• **ASSIGNMENT**:
Copy each line, word for word, from the one with "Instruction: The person" through the final line of the listing, but skip the pictures.

-------- SUPPLIED DATA

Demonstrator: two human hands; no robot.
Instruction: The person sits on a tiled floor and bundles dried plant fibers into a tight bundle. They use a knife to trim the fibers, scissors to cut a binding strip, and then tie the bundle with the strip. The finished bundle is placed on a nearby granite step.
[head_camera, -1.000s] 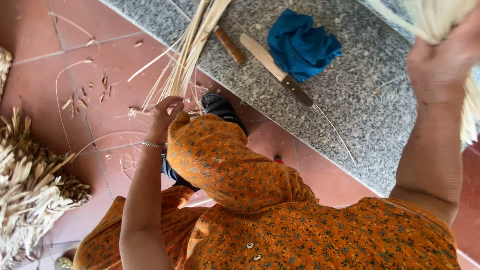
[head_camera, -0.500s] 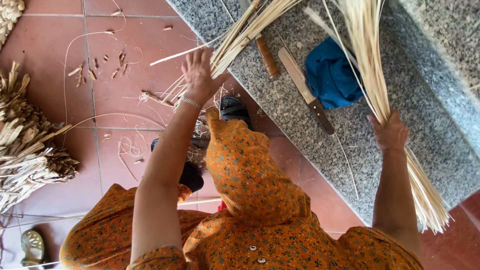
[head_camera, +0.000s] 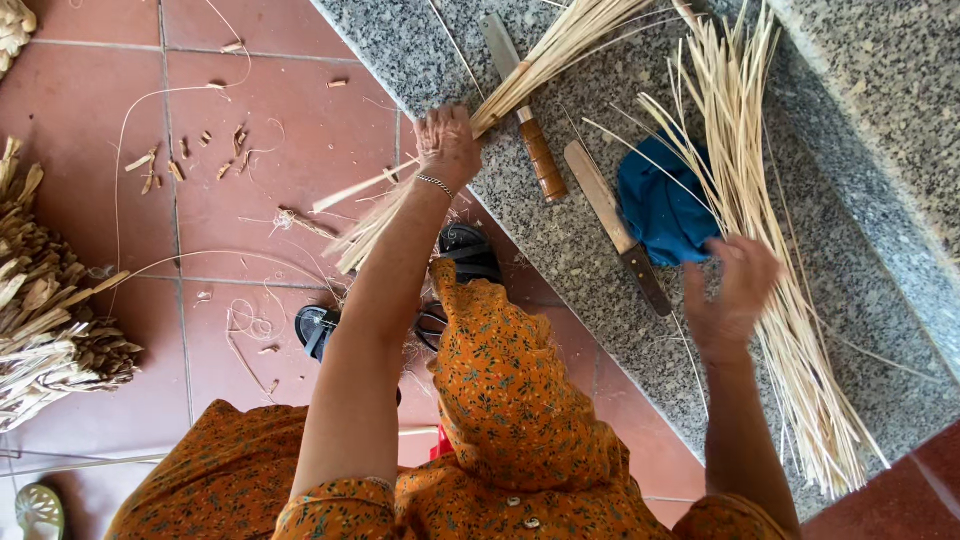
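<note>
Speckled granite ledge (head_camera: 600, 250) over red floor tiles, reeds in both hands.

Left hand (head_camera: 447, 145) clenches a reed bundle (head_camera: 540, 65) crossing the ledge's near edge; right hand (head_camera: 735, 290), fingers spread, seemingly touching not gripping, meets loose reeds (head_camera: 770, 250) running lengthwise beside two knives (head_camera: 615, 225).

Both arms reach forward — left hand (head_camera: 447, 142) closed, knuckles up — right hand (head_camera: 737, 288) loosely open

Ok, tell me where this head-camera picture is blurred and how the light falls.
Head view: the right hand is smeared by motion beside the loose straw bundle; the left hand, the two knives and the granite ledge are sharp; the light is soft and even, with no glare or hard shadows.
</note>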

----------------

• **REPLY**:
Instruction: The person sits on a tiled floor and bundles dried plant fibers into a tight bundle. They use a knife to trim the fibers, scissors to cut a binding strip, and then tie the bundle with the strip. The finished bundle is placed on a nearby granite step.
[head_camera, -1.000s] 
[head_camera, -0.500s] 
[head_camera, +0.000s] 
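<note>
Speckled granite ledge (head_camera: 600, 250) over red floor tiles, reeds in both hands.

Left hand (head_camera: 447, 145) clenches a reed bundle (head_camera: 540, 65) crossing the ledge's near edge; right hand (head_camera: 735, 290), fingers spread, seemingly touching not gripping, meets loose reeds (head_camera: 770, 250) running lengthwise beside two knives (head_camera: 615, 225).

Both arms reach forward — left hand (head_camera: 447, 142) closed, knuckles up — right hand (head_camera: 737, 288) loosely open

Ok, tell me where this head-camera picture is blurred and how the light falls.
Head view: the right hand is smeared by motion beside the loose straw bundle; the left hand, the two knives and the granite ledge are sharp; the light is soft and even, with no glare or hard shadows.
</note>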

This completes the response to the exercise.